EXERCISE OBJECTIVE: The lines to reproduce from the material below are those from the one containing "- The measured" through the one containing "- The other", both included; write them out exactly and add nothing.

Start of SUPPLIED INFORMATION

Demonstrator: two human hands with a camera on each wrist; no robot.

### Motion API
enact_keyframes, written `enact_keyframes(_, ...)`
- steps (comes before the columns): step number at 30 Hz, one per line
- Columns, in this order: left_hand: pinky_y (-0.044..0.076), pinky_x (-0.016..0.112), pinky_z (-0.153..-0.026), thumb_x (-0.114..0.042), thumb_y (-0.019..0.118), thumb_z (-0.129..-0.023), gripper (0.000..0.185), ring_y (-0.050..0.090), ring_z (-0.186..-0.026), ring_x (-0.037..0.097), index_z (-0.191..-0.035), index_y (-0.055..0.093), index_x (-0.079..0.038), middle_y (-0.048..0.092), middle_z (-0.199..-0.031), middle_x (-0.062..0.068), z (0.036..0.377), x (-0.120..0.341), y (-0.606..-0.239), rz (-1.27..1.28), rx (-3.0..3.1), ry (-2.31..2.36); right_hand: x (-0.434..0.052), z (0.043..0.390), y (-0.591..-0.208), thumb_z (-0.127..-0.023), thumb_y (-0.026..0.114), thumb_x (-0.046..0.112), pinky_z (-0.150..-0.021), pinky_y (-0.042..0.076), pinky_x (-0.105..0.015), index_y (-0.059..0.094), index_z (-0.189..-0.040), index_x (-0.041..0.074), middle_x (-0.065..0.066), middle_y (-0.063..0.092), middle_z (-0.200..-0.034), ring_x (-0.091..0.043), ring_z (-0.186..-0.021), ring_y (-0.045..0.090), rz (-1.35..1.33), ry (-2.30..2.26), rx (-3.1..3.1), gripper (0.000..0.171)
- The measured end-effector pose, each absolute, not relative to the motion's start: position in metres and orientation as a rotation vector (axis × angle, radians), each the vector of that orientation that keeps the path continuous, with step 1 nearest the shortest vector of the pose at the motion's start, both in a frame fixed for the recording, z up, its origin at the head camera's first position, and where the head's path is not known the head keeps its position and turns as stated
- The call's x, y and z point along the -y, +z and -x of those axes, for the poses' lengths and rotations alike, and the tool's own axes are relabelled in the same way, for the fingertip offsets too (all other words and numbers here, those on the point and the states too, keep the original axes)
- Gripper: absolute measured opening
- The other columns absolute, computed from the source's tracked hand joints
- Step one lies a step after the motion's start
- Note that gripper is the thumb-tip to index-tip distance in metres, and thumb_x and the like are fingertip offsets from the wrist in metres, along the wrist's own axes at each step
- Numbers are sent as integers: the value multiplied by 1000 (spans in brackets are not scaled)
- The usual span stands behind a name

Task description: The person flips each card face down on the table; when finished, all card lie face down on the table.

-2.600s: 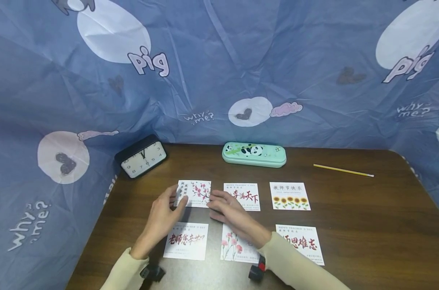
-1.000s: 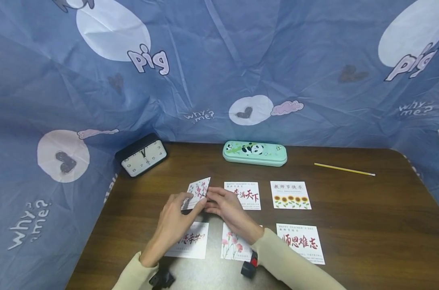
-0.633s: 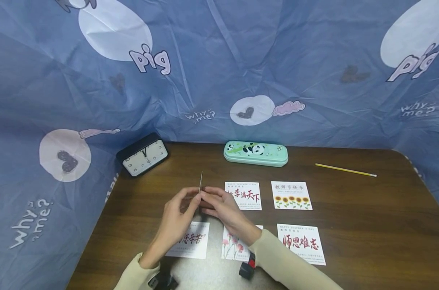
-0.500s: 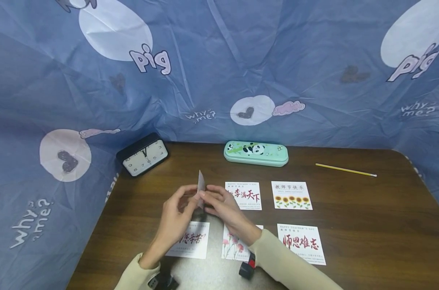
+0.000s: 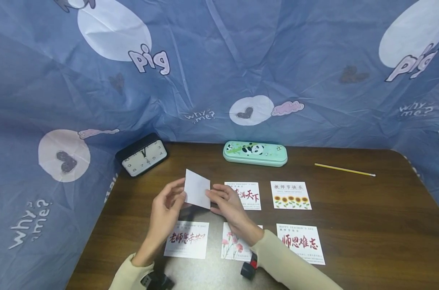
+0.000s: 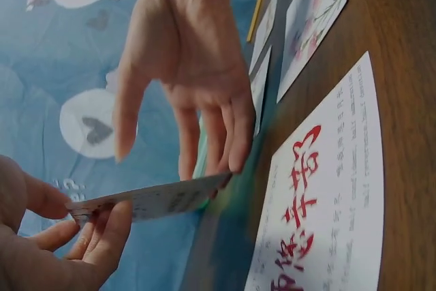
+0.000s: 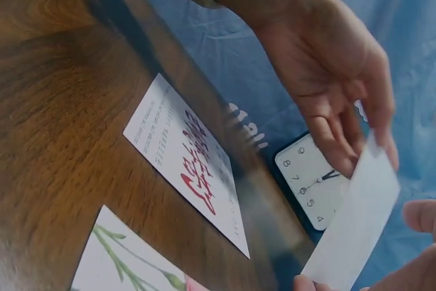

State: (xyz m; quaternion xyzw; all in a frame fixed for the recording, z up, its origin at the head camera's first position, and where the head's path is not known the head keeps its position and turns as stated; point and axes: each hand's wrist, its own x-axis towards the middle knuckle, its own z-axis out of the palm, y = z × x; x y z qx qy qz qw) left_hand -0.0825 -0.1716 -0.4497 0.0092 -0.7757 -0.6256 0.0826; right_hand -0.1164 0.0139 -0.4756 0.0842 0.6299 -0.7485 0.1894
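Note:
A square greeting card (image 5: 197, 190) is held tilted up off the table, its blank white back towards me. My left hand (image 5: 166, 205) pinches the card's left edge between thumb and fingers. At the opposite edge my right hand (image 5: 234, 207) touches the card with outstretched fingers; in the left wrist view its thumb stands away from the card. That view also shows part of the printed face, steeply foreshortened. Below the left hand lies a card with red lettering (image 5: 186, 240). Under the right forearm is a carnation card (image 5: 235, 245), partly covered.
Flat at the right lie a sunflower card (image 5: 290, 195) and another red-lettered card (image 5: 302, 243). A further lettered card (image 5: 249, 196) is partly behind the right hand. Along the back stand a clock (image 5: 143, 156), a green panda pencil case (image 5: 255, 154) and a yellow pencil (image 5: 344, 169).
The blossom card, flat at first, has been lifted and turned over, so its blank back now shows. My left hand has shifted left and my right thumb has come off the card.

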Motion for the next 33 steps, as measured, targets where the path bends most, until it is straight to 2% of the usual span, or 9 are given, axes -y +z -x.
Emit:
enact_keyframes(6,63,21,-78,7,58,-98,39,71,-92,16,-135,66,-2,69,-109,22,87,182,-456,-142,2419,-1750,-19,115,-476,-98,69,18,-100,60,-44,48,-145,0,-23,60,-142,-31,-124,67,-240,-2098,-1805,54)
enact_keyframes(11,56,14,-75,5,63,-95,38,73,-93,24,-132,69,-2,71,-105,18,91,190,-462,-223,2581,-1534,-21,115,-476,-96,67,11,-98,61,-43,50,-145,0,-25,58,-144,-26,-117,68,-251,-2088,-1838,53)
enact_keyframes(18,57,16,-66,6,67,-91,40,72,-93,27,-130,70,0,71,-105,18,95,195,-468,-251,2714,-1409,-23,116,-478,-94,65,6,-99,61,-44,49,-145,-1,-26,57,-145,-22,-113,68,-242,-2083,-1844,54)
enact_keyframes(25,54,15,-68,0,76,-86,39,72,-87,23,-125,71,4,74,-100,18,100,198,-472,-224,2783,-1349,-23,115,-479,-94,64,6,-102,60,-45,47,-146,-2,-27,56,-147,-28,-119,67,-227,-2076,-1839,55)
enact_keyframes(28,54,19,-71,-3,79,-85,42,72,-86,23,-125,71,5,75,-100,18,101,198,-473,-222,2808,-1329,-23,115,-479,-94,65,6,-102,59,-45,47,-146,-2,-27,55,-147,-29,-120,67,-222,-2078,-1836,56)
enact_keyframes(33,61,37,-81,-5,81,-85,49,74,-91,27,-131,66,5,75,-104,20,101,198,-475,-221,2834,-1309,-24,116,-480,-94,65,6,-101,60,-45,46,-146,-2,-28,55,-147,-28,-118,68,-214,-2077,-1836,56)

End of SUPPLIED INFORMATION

FINISHED EXERCISE:
- The measured end-effector pose, each absolute, not relative to the motion's start: position in metres and orientation as a rotation vector (axis × angle, radians), each the vector of that orientation that keeps the path continuous, with step 1 nearest the shortest vector of the pose at the motion's start, both in a frame fixed for the recording, z up, its origin at the head camera's first position, and where the head's path is not known the head keeps its position and turns as stated
- The call's x, y and z point along the -y, +z and -x of those axes, for the poses' lengths and rotations alike, and the tool's own axes are relabelled in the same way, for the fingertip offsets too (all other words and numbers here, those on the point and the states too, keep the original axes)
- Gripper: absolute measured opening
- The other columns absolute, computed from the source's tracked hand joints

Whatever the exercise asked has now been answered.